Suresh Andani, senior director of product marketing at Rambus, has written an article for Semiconductor Engineering that takes an in-depth look at how 112G XSR SerDes can be used to optimally design chiplet and co-packaged optics architectures.
As Andani notes, conventional chip designs are struggling to achieve the scalability, as well as power, performance, and area (PPA) that are expected of leading-edge designs.
“With the slowing of Moore’s Law, high complexity ASICs increasingly bump up against reticle limits. The demise of Dennard scaling means power consumption is [also] a growing challenge,” he explains. “In this context, disaggregated architectures such as chiplets or co-packaged optics (CPO) become truly viable alternatives to the traditional monolithic SoC scaling approach.”
According to Andani, aggregating multiple chiplets to perform the function of a single monolithic IC de-risks the overall system by reducing complexity and increasing yields.
“This is precisely why chiplets are already enabling a wide range of applications across multiple mainstream markets such as the data center, networking, 5G, high-performance computing (HPC), and artificial intelligence/machine learning (AI/ML),” he elaborates. “It also allows different process technologies to be mixed and matched with functions implemented in the most appropriate node.”
As Andani observes, a similar rationale exists for CPO, with next-generation 51.2 Terabit per second (Tbps) switch ASICs slated to be co-packaged with sixty-four (64) 800G silicon photonics die.
“Trying to integrate both logic and the silicon photonics required for the needed bandwidth in a single chip would be completely impractical,” he states. “Conversely, very short reach electrical links interconnecting a packaged 51.2T ASIC with separately packaged optical modules would burn too much power.”
The solution, says Andani, is co-packaging ASIC and optics connected with ultra-low power, extra short reach (XSR) SerDes links. This disaggregated architecture allows for logic and optics to be implemented in the best-fit process nodes for each, reduces complexity and achieves power targets.
For AI/ML and HPC SoCs, the 112G XSR SerDes is used to bridge purpose-built accelerator chiplets for natural language processing, video transcoding, and image recognition. Another popular use case, says Andani, is the die disaggregation of large SoCs (which are hitting reticle size limits for manufacturable yields) into multiple smaller die that are connected with XSR links over organic substrate.
“As the semiconductor industry turns towards chiplets and CPO to enable high-performance products, implementation of the SerDes PHY is critical to effectively maintain high speeds and signal integrity across XSR and ultra-short reach (USR) distances,” he explains. “From our perspective, 112G XSR SerDes PHYs fabricated in advanced process nodes – such as 7nm – can successfully deliver the required speed and signal integrity demanded by chiplets and co-packaged optics.
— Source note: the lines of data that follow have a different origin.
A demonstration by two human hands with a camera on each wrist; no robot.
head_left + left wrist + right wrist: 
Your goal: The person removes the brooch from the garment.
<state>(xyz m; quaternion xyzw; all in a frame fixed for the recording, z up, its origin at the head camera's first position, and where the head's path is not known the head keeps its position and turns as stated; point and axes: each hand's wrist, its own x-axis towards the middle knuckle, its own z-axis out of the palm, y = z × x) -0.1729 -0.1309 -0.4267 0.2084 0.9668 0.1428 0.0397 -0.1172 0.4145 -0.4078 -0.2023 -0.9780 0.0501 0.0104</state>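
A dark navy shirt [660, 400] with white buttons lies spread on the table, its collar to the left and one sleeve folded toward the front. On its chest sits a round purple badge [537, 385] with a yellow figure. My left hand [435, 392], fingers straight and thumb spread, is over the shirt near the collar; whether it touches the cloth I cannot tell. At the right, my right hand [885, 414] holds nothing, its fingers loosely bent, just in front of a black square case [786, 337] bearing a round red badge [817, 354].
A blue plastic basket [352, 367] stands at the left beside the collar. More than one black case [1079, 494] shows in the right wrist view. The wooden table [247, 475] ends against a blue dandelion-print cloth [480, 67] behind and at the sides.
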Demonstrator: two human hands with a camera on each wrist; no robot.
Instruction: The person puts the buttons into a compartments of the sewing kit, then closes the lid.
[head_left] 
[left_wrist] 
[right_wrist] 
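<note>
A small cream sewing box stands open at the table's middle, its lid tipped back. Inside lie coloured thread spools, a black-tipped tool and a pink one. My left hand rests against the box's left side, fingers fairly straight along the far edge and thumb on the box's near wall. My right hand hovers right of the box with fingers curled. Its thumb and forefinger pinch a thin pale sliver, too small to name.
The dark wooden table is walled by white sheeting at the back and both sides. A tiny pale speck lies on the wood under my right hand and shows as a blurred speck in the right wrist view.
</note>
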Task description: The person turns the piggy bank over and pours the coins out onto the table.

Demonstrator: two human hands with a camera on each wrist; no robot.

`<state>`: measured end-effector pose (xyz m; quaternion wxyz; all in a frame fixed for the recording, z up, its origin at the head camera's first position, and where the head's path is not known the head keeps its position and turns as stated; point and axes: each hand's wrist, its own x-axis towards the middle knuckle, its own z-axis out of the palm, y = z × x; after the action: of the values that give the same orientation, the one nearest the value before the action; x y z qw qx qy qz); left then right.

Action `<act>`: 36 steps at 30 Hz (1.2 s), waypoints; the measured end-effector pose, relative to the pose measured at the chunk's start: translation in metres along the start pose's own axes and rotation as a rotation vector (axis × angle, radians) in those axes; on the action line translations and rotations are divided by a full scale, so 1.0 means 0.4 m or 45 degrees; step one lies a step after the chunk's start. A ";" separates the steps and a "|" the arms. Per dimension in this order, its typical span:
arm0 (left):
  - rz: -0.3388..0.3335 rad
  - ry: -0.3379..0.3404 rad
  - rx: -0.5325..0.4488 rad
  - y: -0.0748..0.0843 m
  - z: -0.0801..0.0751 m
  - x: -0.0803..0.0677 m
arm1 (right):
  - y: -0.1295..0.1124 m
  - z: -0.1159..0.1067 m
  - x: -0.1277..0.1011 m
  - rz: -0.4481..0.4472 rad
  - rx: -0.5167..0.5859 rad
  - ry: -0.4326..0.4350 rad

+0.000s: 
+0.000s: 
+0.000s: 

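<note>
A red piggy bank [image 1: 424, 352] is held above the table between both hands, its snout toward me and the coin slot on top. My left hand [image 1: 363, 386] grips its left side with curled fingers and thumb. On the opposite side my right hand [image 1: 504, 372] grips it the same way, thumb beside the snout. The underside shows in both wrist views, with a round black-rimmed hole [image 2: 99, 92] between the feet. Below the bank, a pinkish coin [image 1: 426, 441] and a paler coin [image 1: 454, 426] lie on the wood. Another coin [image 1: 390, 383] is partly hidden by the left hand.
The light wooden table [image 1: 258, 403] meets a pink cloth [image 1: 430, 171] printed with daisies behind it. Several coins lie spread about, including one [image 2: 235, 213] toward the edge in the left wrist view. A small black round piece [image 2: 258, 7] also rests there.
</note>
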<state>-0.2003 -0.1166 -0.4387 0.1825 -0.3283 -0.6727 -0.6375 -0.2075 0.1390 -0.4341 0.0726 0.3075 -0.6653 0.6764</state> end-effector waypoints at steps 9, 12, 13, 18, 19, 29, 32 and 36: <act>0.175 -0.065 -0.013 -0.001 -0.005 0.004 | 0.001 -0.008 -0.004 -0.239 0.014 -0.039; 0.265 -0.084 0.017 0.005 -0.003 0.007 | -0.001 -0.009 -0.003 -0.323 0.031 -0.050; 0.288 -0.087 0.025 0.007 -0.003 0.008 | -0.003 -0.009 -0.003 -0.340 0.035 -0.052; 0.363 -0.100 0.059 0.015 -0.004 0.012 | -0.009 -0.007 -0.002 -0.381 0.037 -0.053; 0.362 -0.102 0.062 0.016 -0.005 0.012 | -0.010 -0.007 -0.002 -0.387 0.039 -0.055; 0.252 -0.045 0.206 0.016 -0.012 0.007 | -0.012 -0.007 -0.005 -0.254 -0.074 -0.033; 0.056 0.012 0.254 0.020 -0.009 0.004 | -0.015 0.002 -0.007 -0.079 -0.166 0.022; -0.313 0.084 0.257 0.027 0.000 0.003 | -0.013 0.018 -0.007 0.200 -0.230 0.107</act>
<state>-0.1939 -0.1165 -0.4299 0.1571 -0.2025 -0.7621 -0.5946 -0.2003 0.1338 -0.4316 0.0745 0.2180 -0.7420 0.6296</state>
The 112G XSR interface – formalized by the Optical Internetworking Forum (OIF) – offers extremely high throughput capabilities, even though it is designed for low complexity and very low power consumption.”
As Andani points out, 112G XSR SerDes PHYs should be tailored for the ultra-low power and area requirements of die-to-die (D2D) and die-to-optical-engine (D2OE) interfaces, supporting NRZ and PAM-4 signaling at multiple data rates for maximum design flexibility.
Additional features should optimally include a high-bandwidth ~2Tbps/mm of uni-directional beachfront efficiency, support for channels up to 10dB insertion loss without DFE (to save power), multiple lane configurations to allow flexible ASIC floorplan integration, extensive Design-For-Test (DFT) capabilities to aid manufacturing of Known Good Dice (KGD), static and run-time debug capabilities, and software and scripts for enhanced bring-up and validation.
“In a world of Moore’s Law slowing and Dennard Scaling stopped, the traditional approach of implementing monolithic SoCs faces real challenges,” he adds. “Complexity, yield, and power consumption become insurmountable obstacles to delivering the PPA required by leading-edge applications.”
Fortunately, disaggregated architectures, namely chiplets and CPO, break through these limits. High-speed, extra and ultra-short reach links delivered by 112G XSR SerDes PHYs are the key technology for interconnecting chiplets, ASICs and optics.
“With 112G XSR SerDes, chiplets and CPO will enable the most demanding applications across the data center, networking, 5G, HPC, and AI/ML markets,” Andani concludes.